Activity >> Take the lines from the one with "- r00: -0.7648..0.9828" through the last line of the material below and write them out exactly, without any pictures.
********
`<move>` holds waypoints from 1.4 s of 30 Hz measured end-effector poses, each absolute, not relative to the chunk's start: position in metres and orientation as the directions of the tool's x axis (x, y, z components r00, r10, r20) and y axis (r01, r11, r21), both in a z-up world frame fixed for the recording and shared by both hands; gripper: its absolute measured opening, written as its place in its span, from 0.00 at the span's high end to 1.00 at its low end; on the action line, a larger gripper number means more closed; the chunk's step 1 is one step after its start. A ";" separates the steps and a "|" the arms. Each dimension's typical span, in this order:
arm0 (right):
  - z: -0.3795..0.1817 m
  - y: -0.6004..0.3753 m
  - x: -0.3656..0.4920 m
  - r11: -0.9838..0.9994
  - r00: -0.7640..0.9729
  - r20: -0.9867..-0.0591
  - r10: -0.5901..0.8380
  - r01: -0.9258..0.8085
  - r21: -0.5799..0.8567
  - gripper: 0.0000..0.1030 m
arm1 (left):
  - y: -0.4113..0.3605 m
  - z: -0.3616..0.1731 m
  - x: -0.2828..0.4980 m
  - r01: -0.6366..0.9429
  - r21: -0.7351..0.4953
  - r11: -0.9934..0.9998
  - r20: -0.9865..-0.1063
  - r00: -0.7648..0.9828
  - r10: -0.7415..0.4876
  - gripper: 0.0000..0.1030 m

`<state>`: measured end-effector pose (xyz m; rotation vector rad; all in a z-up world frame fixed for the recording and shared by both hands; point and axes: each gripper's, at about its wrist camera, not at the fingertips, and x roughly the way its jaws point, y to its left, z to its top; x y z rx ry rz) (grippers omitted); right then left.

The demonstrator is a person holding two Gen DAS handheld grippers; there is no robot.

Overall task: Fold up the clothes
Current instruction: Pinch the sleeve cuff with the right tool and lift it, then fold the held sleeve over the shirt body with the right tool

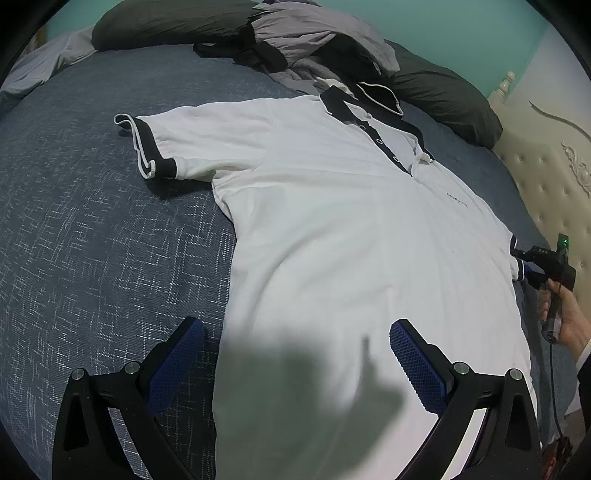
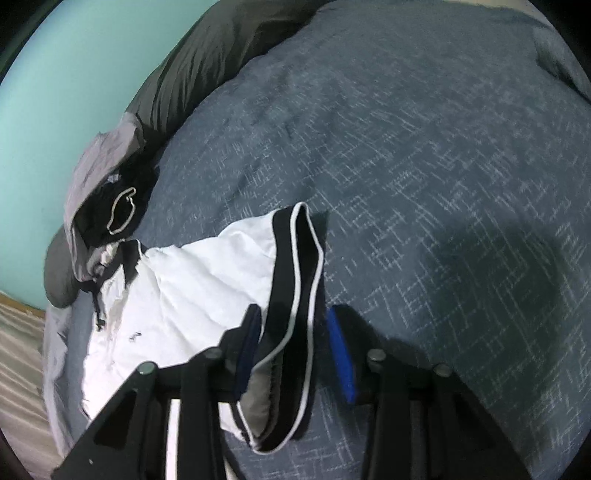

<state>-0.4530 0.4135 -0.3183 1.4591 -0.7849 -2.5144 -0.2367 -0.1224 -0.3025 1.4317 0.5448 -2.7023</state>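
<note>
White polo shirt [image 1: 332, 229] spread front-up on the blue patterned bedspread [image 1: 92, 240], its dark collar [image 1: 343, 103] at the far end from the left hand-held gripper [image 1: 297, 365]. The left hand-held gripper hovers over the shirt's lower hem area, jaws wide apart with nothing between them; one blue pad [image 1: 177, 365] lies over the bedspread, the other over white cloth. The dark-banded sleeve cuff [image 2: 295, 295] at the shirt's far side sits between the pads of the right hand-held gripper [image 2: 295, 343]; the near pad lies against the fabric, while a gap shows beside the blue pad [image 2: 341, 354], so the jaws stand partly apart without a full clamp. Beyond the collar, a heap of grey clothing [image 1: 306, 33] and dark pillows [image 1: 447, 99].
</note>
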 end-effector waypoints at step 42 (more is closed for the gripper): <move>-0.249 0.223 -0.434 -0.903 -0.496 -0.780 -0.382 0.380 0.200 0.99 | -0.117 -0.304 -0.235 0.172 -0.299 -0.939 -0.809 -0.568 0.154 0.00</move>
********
The answer >>
  - r00: -0.7648..0.9828
  - r10: -0.7415..0.4876
  - gripper: 0.0000..0.1030 m

`<state>`: measured end-effector pose (xyz m; rotation vector rad; all in a z-up world frame fixed for the recording and shared by both hands; point and axes: each gripper's, at about its wrist camera, not at the fingertips, and x roughly the way its jaws point, y to its left, z to its top; x y z rx ry rz) (grippers omitted); right then left.

The demonstrator is a person holding two Gen DAS handheld grippers; there is no robot.

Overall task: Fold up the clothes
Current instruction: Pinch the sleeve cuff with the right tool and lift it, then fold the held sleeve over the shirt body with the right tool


<state>-0.4530 0.4135 -0.3183 1.4591 -0.7849 -2.5144 -0.2367 -0.1224 -0.3025 1.4317 0.5448 -2.7023</state>
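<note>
White polo shirt [image 1: 332, 229] spread front-up on the blue patterned bedspread [image 1: 92, 240], its dark collar [image 1: 343, 103] at the far end from the left hand-held gripper [image 1: 297, 365]. The left hand-held gripper hovers over the shirt's lower hem area, jaws wide apart with nothing between them; one blue pad [image 1: 177, 365] lies over the bedspread, the other over white cloth. The dark-banded sleeve cuff [image 2: 295, 295] at the shirt's far side sits between the pads of the right hand-held gripper [image 2: 295, 343]; the near pad lies against the fabric, while a gap shows beside the blue pad [image 2: 341, 354], so the jaws stand partly apart without a full clamp. Beyond the collar, a heap of grey clothing [image 1: 306, 33] and dark pillows [image 1: 447, 99].
</note>
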 end-effector waypoints at step 42 (more is closed for the gripper): <move>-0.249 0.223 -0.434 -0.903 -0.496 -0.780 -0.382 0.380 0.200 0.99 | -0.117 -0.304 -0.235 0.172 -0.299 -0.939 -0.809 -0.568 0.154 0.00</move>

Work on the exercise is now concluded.